Here we go again!
My badass, gorgeous sister in disability, Maria R. Palacios, penned the above quote on her Facebook page. Wouldn't you know it - someone had to post this in response: "Pretty sure that's true even as it DOESN'T relate to disability. Seems universal" Of course, that got my blood boiling!
Stop it, folks just stop it NOW! Can't we have something of our own? I'm not a selfish person; I love to spread the wealth. I know that there are some messages that are generic enough to be considered universal. What irks me is when someone tries to take a message that is specifically and explicitly for, or directed at a specific community, in this case, people with disabilities, and make it for everyone when clearly, the message was NOT for everyone. My response was this: "Yes, but this message is vitally important to those of us with disabilities because all the messages out there tell us that we are unworthy, not good as, other, better off dead - it IS for US!"

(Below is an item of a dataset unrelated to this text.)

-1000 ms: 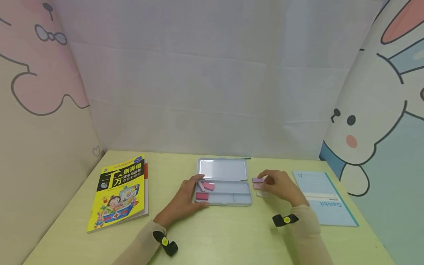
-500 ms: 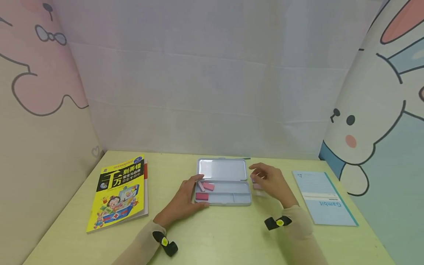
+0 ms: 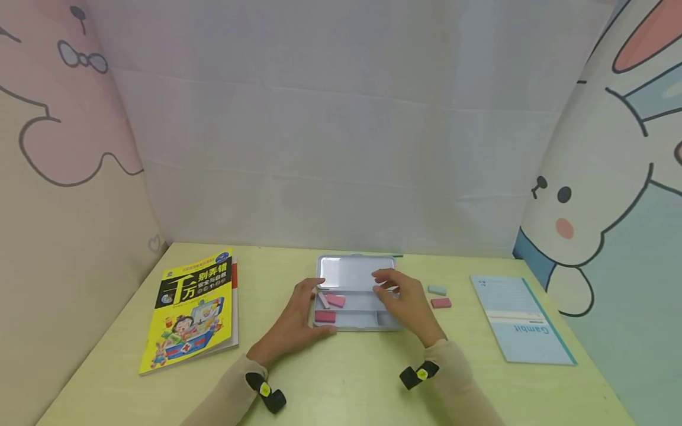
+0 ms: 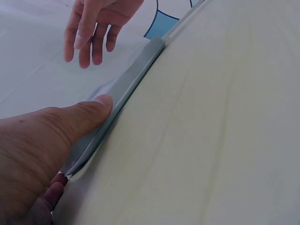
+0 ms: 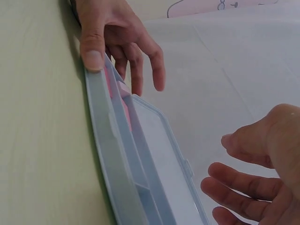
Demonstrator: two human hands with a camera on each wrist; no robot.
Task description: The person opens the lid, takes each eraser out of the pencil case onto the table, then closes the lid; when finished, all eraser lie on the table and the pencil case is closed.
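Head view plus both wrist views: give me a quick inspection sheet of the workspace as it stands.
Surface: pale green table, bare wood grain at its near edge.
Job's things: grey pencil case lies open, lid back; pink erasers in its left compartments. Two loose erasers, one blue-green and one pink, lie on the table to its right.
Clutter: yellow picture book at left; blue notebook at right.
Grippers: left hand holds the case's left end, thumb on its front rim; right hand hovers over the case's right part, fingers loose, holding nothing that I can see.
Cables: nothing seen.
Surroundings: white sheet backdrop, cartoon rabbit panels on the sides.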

The vast majority of us with disabilities who love ourselves, are comfortable in our own skins and who know our worth have had to travel a long journey to get to this place where we are. Every day, we deal with messages telling us we're unwanted, unloved, useless, worthless, pitiful, incompetent, ugly, other, better off dead. We see it in the way people stare at us, ridicule and exclude us, in the way we are forced to live in poverty and unemployment, in the way that laws that are supposed to prevent and protect us from discrimination aren't worth the paper it's written on. With all that, is it any wonder that many folks with disabilities would give anything not to be disabled? Is it any wonder that some disabled folks go to great lengths to hide or minimize their disability even to their own detriment? Is it any wonder that there are people with hidden disabilities, who, due to the fear of being stigmatized and treated as a second-class citizen, hide their disability so well that you could know them for decades, even all their lives and not know that they had a disability? Is it any small wonder that many of us internalize the ableism, disdain, even hatred that society directs at us? After all, we don't want to be seen as one of THOSE people!

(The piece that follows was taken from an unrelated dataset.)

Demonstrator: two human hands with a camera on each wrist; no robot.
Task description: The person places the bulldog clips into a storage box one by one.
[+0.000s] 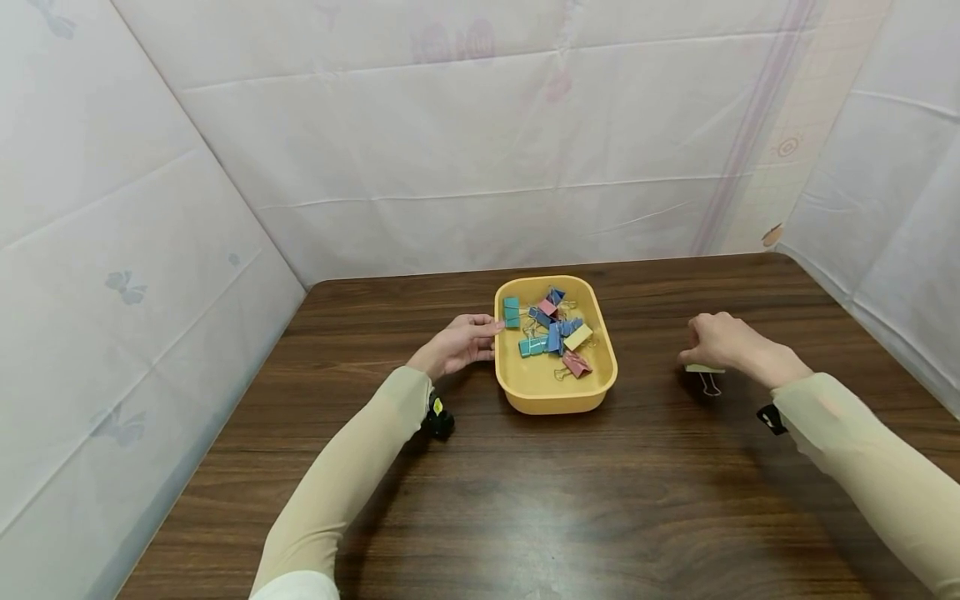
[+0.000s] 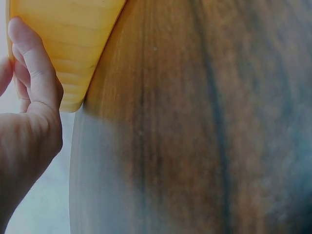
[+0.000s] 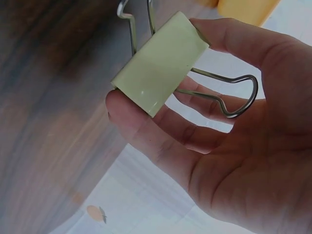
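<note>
A yellow tray (image 1: 557,393) sits mid-table and holds several binder clips (image 1: 551,329) in teal, blue, pink and yellow. My left hand (image 1: 461,343) rests against the tray's left wall, its fingers (image 2: 30,58) lying on the yellow plastic (image 2: 73,39). To the right of the tray my right hand (image 1: 722,340) pinches a pale green binder clip (image 1: 705,370) just above the table. In the right wrist view the pale green clip (image 3: 158,66) sits between thumb and forefinger, its wire handles (image 3: 234,95) sticking out.
The dark wooden table (image 1: 570,500) is walled by white sheeting (image 1: 465,142) at the back and on both sides. A small black device (image 1: 438,419) sits at my left wrist.
</note>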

Having gone through this, myself, when I hear messages from others with disabilities that say that we are beautiful, competent, loved, worthy, awesome, amazing, sexy, talented - I hold on to that with all my might! Needless to say, I get pretty damned frosty and salty when someone - most likely, nondisabled - pipes ups and says that the message meant for me and my community can apply to everyone. Oh HELL no - oh no you didn't just slide your butt up in here and try to minimize and trivalize the beautiful, powerful message given by one of our own and meant specifically for us! What, you don't have enough positive messages coming to you from your community that you have to try to steal and co-opt one of ours? Call me selfish but I'm not about to let that happen - I WILL call you out!
To me, when someone tries to universalize a message intended for a specific community, it's the same as derailing, which is taking someone ese's conversation and making it all about you and/or your group. Those of you who know me know in no uncertain terms how I feel about derailing. I feel the exact same way about universalizing, whether it's a message to a specific group, or a particular group's lived experience - just don't do it!